This is not a question of trusting my vet since I have worked with the vet and vet techs for s long. I do trust them. While in some cases, it might be good for the dog to remove it from the owner's presence for treatment, I think the vet should know and trust me after all this time, and let me be present for most treatments. I feel it is better for the dog if I am there, and I just want to know what treatment my dog gets.

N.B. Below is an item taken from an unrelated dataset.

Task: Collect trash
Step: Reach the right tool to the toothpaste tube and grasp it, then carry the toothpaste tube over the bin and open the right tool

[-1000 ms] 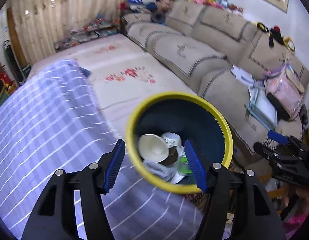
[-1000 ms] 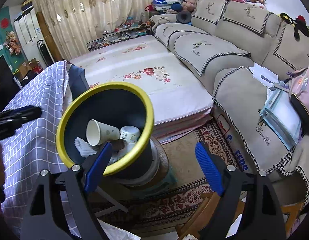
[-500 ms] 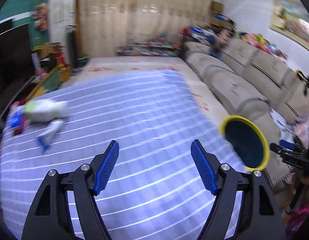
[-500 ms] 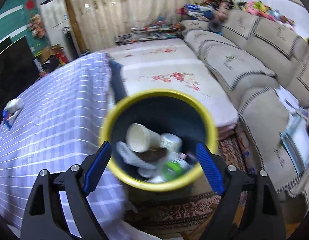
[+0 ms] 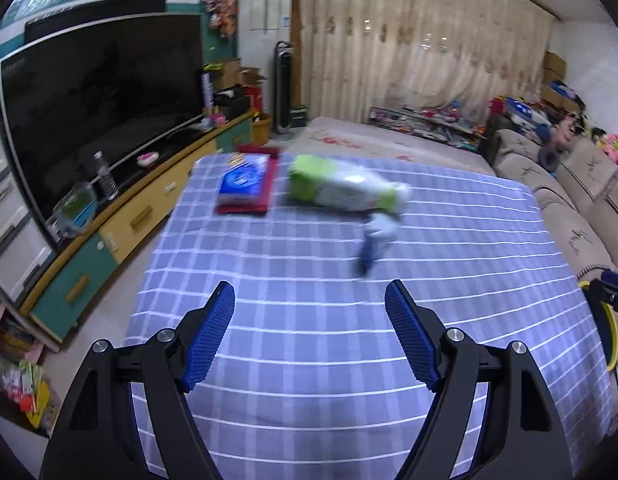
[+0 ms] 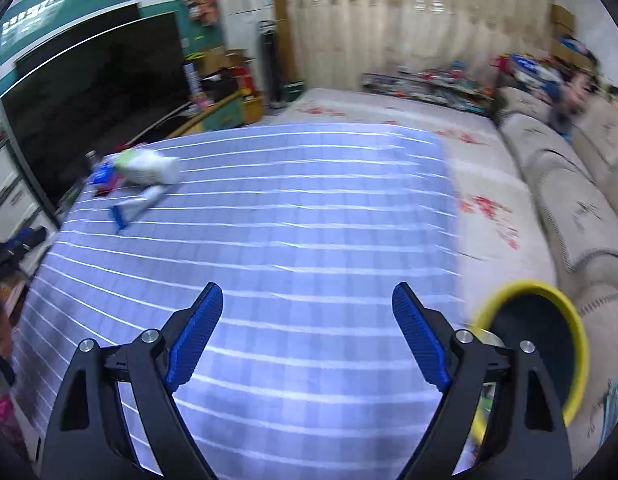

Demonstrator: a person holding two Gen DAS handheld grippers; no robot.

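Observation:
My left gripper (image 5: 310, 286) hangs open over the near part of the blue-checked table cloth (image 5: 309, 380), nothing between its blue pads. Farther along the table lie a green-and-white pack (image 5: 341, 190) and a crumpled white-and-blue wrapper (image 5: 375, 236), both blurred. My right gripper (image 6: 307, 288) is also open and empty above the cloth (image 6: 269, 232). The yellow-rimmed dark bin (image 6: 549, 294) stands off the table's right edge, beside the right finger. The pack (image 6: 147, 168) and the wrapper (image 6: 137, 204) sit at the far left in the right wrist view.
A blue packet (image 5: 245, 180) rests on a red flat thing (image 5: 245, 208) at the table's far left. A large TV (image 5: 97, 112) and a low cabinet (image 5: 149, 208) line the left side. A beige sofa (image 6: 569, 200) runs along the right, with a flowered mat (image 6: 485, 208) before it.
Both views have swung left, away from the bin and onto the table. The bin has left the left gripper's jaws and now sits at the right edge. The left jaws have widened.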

When we had to take Dasher to the vets last year to put him to sleep, the vet on duty was not the one I usually see but she knew how much Dasher meant to me. She did not want me to be there while she put an IV in him because she thought I would cry and make her cry and it would be too difficult for her to do her job. I allowed him out of my presence for a while but it was taking too long. So I knocked on the dog and said she could not keep me away from him at this time. So I held him and I was with him till the end and I helped him as well as the vet who was being even more emotional than I. Sometimes vets don't know what is best with the dogs, and the owners have to insist when they feel strongly about it.


----------



## PammiPoodle (Jul 16, 2011)

I've had varied experiences with vets removing my pet or working with them in my presence. I don't know what the "norm" is, but my current vet does not take my pets away with me and I love that!! In fact, my first vet for Lumi took her away to do shots and check her over on her first visit. It was my first time with a puppy and my first time there and I really thought nothing of it. When we returned a few weeks later for a booster, the vet looked examined her in front of me and exclaimed how much "better" she'd gotten about being handled. And then repeated it, almost amazed "Wow, she's SO much better than last time!" And mentioned it another time or two before we were through. Apparently she was a wild thing last time, and I didn't even know about it! I was immediately put off that they didn't tell me and I found a new vet. I guess they didn't *have* to tell me, but it seems important to me, from a training stand-point, to know if your 9 week old puppy has a fit during an exam. I would've worked specifically on the issue. Not to mention, I did wonder if my being with her might've prevented her from getting so worked up. Anyway, our current vet has never suggested taking either dog away, and she doesn't even shave them for blood draws. Although, she very much appreciates Lumi's naked legs now that she's in a continental. : P And, all this said, it definitely comes down to trust as well. I imagine someday they'll have to use some machine or tool that can't come into the exam room, and one of the pups will need to be taken away. I would trust my vet to do that. Although, I'd still ask if I can come along! Haha 

That's my personal, pet-owner experience. As a groomer, I prefer clients out of sight while I work with the doggies. They tend to try to focus on mom and if mom isn't around, they focus on me. It makes their behavior much more predictable, and the work is more efficient and safer for all involved. I'm a bit insecure about grooming pets in front of their owners not because I doubt my skills, but because I doubt the owner's understanding of my skills! If a dog whimpers and I just hold onto their foot and keep trimming the nails, will they think I hurt the dog? Will they think I don't care that she's unhappy? Will they understand that sometimes a matter-of-fact, get-r-done attitude *is* the most humane way to accomplish the task? And then it adds the layer of the dog getting worked up if the owner does. Don't even get me started on owners helping or holding their dogs!!! I'm sooo scared the owner's going to get bit, or me! Or the dog will get hurt because the owner will let them loose to bite the dremmel. Ugh. I prefer owners out of sight. Haha But, I'm a big, fat hypocrite, because you know I hold my dogs for shots and exams! Then again, I am a professional dog-holder, and my vet does know that. And the work a vet does is very different from a groomer. If I were a vet, I don't think I'd mind owner presence as much. I'd think that owners are already prepared for a dog to be unhappy, and won't be likely to think I've done something wrong. And since the job is much quicker, I wouldn't really have enough time for the dog to settle in and focus on me anyway, as it's just a few minutes of work. 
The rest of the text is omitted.